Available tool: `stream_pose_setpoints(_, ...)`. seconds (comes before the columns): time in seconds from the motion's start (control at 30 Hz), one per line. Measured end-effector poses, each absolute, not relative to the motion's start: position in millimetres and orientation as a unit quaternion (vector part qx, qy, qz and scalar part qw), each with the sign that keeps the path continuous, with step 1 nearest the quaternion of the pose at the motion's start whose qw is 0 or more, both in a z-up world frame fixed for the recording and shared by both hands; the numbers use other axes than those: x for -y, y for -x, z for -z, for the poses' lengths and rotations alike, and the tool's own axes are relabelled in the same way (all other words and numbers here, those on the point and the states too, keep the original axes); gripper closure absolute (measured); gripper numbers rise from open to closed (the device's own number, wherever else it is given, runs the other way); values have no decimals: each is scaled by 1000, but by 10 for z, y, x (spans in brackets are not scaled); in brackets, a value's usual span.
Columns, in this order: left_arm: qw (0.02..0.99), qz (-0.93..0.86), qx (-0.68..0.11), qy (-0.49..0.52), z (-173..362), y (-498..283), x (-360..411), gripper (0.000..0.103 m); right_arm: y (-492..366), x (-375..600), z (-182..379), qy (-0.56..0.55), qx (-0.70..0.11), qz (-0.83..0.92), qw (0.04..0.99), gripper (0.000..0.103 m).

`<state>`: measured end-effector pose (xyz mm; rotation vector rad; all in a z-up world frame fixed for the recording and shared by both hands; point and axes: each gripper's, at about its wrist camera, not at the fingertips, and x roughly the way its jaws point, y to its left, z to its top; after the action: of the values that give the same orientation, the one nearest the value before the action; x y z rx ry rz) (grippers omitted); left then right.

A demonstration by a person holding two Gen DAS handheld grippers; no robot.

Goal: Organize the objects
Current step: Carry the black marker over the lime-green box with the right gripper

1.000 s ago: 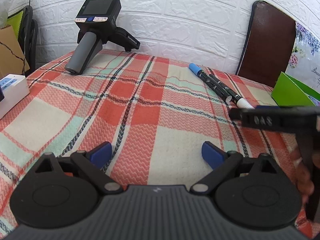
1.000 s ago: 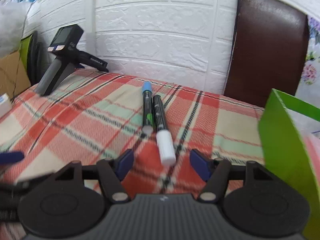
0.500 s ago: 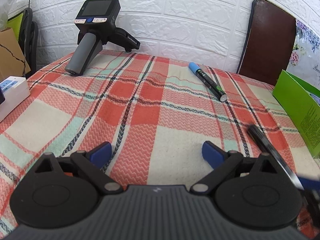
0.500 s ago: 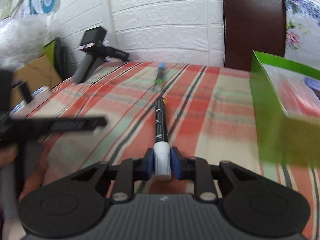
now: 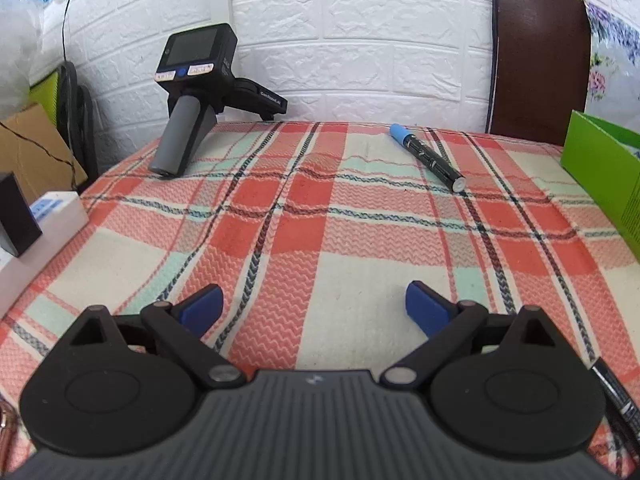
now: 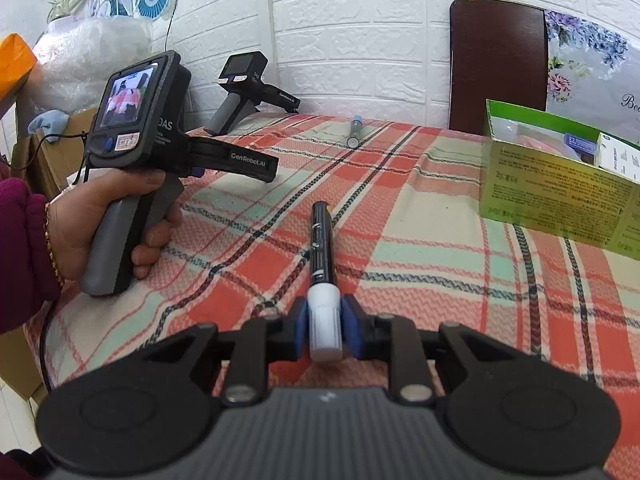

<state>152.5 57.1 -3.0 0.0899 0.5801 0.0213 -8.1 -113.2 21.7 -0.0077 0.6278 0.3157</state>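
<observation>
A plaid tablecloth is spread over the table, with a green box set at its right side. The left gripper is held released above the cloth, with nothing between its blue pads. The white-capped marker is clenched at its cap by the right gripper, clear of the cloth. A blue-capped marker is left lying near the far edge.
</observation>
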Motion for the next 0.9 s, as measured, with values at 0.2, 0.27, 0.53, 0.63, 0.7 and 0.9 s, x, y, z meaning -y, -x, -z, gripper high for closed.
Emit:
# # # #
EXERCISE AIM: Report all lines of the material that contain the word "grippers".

ANSWER:
`<state>`: measured end-effector pose (xyz mm; rotation vector rad; all in a z-up world frame fixed for the recording and shared by both hands; point and axes: each gripper's, at about its wrist camera, not at the fingertips, and x roughly the way its jaws point, y to its left, z to its top; after the action: of the values that give the same orientation, the one nearest the value before the action; x y z rx ry rz) (grippers omitted); left then right.
A demonstration by a person holding two Gen DAS handheld grippers; no robot.

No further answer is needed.